It now turns out that there is a charge for the aire but the man comes round at about 10 o'clock each morning for the money, we left early at the beginning of the holiday so must have missed him and we'll be leaving at about 0900 in the morning for the ferry tomorrow so we'll miss him again, shame that, but at least you all know you can still have a freebie there as long as you leave by about 0930 ish to be on the safe side (tight, moi?). That's it, on the ferry the next day, usual fuss free crossing and passed Norfolk lines new ship coming back into Dover all decked out with flags, so I think it was probably on, or just had its maiden voyage.
The usual depressing drive back home on our mucky congested roads and back home to look forward to the next trip - wherever that might be.

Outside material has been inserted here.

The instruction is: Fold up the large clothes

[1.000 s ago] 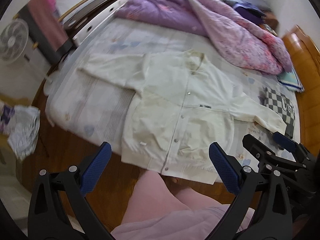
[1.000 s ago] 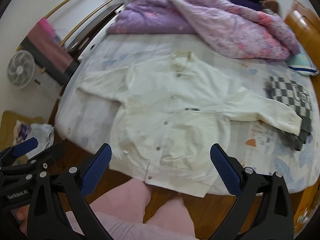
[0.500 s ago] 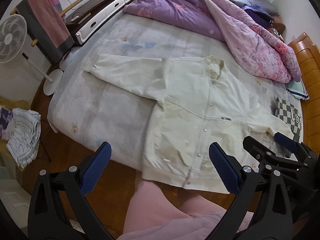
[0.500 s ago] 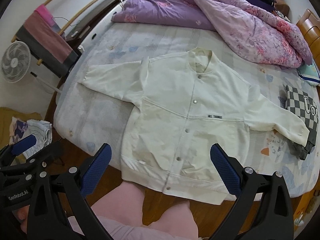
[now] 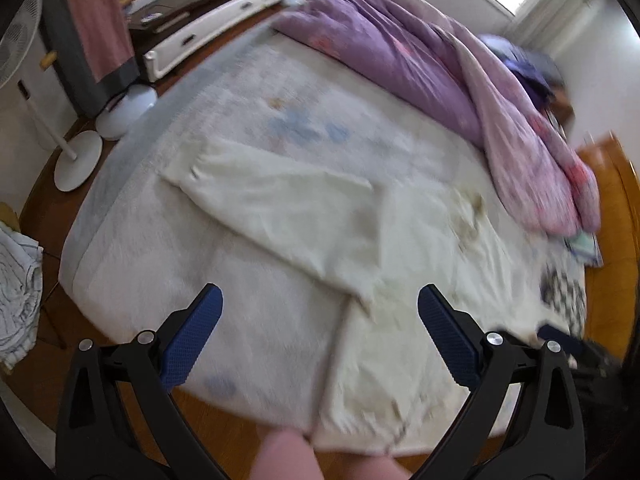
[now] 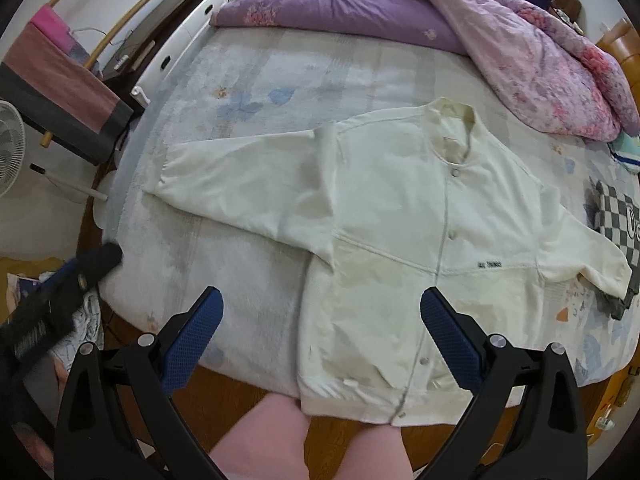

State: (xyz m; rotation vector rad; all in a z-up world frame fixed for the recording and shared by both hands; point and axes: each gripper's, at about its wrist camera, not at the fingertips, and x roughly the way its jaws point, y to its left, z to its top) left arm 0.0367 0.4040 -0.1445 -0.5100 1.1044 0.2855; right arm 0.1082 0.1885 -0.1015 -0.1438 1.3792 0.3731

CLICK HERE FOR ALL AUTUMN TOUR PICCIES

Hope you enjoyed and I didn't bore you all too much.

Happy travels.....

Pete.


----------



## Scotjimland (May 23, 2005)

Hi Pete.. 

Not boring at all mate, great stuff , thanks for an entertaining and enjoyable read. good piccies too.. 

Cheers 

Jim


----------



## GypsyRose (May 9, 2005)

No you certainly are never boring!! Another really interesting story of your trip for all to read! I never realised that Germany was so MH friendly and we may well go there next year. Don't blame you looking forward to going away again!! :lol: Ana xx


----------



## 94639 (May 1, 2005)

Hi Peejay

Not at all boring, in fact very informative and thought provoking.
Great photos as well.
Thanks for a great report


----------



## 88781 (May 9, 2005)

Thoroughly enjoyed that Pete..great photo's too!


----------



## badger (May 9, 2005)

Great report....and nice pics too....thank you ... =D>


----------



## 96109 (Aug 23, 2005)

Really enjoyed both part 1 & 2.

Thanks Pete,

Dec.


----------



## Pusser (May 9, 2005)

Lovely stuff. An good last bit. I too stayed at Lac de Der ( pronounced Doh by Simpson fans). And there is a big wild campting and wild boating spot by the lake boat station at the one end of the walkway across the lac.


----------



## Bazbro (May 9, 2005)

Some good info there, Pete. Thanks, and not boring at all.


----------



## 88966 (May 11, 2005)

Very interesting Pete,

Presents Germany in a very favourable light. Good pics. I might be tempted sometime.


----------



## Pusser (May 9, 2005)

The thing about these reports is not just a really good read or an interesting way to spend half an hour but it is a reference that can be read when someone is considering going to that part of the world. Then these reports, in my opinion, are invaluable.


----------



## Bazbro (May 9, 2005)

Well said, Pusser. 
That also applies to the hints and information in the other posts, too. So much info - this site's a veritable goldmine!


----------